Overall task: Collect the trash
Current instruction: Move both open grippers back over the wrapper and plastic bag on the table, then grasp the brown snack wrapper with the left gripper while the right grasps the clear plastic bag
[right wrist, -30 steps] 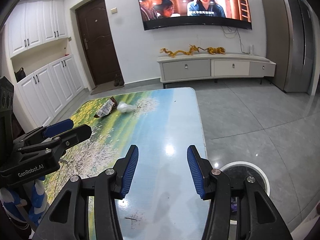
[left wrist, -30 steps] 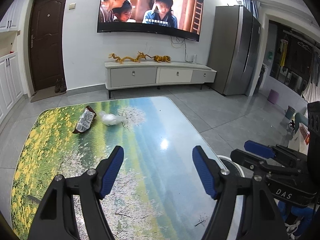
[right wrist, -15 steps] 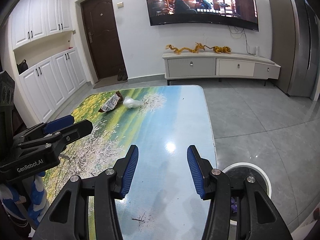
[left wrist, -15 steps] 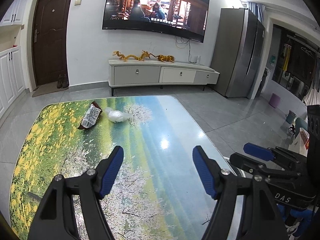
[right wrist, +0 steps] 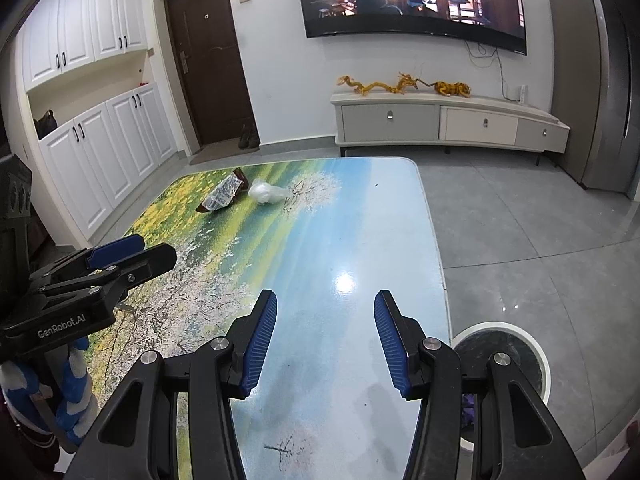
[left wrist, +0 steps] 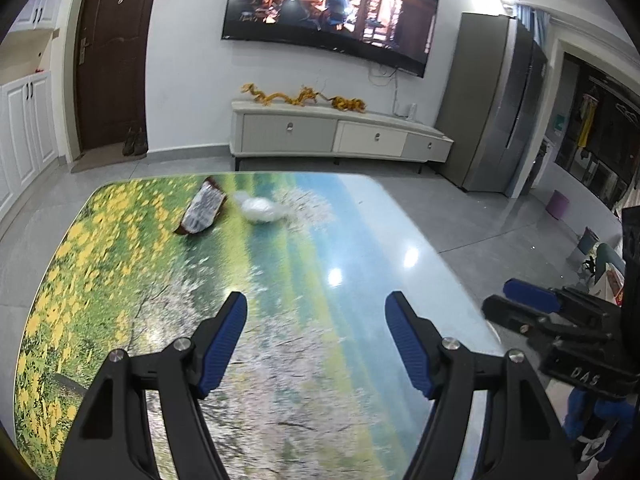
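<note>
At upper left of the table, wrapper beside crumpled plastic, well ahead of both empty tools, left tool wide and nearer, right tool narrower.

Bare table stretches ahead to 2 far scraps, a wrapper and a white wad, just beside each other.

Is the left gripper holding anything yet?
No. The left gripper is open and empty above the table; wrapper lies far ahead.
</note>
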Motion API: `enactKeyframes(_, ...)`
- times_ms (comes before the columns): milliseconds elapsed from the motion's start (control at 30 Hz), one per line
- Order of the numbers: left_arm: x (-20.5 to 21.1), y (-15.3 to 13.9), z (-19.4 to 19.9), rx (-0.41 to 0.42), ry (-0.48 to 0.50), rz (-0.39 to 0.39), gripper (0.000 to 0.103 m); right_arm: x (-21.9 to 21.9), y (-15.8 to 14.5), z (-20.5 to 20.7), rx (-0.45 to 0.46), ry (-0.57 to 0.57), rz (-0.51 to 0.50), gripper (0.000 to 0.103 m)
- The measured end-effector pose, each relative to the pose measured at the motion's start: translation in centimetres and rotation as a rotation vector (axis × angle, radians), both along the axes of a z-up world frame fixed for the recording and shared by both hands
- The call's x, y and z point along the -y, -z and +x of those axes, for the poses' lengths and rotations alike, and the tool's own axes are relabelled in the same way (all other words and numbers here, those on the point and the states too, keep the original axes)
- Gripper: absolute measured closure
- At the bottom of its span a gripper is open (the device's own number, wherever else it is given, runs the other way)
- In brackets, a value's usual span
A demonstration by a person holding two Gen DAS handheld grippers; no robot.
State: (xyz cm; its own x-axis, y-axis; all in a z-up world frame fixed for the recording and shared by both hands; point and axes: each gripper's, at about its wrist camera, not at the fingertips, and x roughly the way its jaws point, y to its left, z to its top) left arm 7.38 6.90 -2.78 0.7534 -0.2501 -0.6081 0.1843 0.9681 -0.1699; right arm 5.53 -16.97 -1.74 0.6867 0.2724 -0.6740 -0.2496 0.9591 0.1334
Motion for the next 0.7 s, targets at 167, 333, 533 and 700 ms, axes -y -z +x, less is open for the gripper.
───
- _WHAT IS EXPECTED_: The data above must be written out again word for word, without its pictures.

- _SOLUTION TO THIS EXERCISE_:
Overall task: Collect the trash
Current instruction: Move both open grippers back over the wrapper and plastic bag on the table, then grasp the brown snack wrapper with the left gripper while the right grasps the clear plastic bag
[right wrist, -30 steps] 
[left wrist, -30 steps] 
[right wrist, -15 steps] 
[left wrist, -15 steps] 
[right wrist, +0 steps] 
[left wrist, +0 steps] 
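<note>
At upper left of the table, wrapper beside crumpled plastic, well ahead of both empty tools, left tool wide and nearer, right tool narrower.

Bare table stretches ahead to 2 far scraps, a wrapper and a white wad, just beside each other.

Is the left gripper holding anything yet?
No. The left gripper is open and empty above the table; wrapper lies far ahead.
</note>
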Motion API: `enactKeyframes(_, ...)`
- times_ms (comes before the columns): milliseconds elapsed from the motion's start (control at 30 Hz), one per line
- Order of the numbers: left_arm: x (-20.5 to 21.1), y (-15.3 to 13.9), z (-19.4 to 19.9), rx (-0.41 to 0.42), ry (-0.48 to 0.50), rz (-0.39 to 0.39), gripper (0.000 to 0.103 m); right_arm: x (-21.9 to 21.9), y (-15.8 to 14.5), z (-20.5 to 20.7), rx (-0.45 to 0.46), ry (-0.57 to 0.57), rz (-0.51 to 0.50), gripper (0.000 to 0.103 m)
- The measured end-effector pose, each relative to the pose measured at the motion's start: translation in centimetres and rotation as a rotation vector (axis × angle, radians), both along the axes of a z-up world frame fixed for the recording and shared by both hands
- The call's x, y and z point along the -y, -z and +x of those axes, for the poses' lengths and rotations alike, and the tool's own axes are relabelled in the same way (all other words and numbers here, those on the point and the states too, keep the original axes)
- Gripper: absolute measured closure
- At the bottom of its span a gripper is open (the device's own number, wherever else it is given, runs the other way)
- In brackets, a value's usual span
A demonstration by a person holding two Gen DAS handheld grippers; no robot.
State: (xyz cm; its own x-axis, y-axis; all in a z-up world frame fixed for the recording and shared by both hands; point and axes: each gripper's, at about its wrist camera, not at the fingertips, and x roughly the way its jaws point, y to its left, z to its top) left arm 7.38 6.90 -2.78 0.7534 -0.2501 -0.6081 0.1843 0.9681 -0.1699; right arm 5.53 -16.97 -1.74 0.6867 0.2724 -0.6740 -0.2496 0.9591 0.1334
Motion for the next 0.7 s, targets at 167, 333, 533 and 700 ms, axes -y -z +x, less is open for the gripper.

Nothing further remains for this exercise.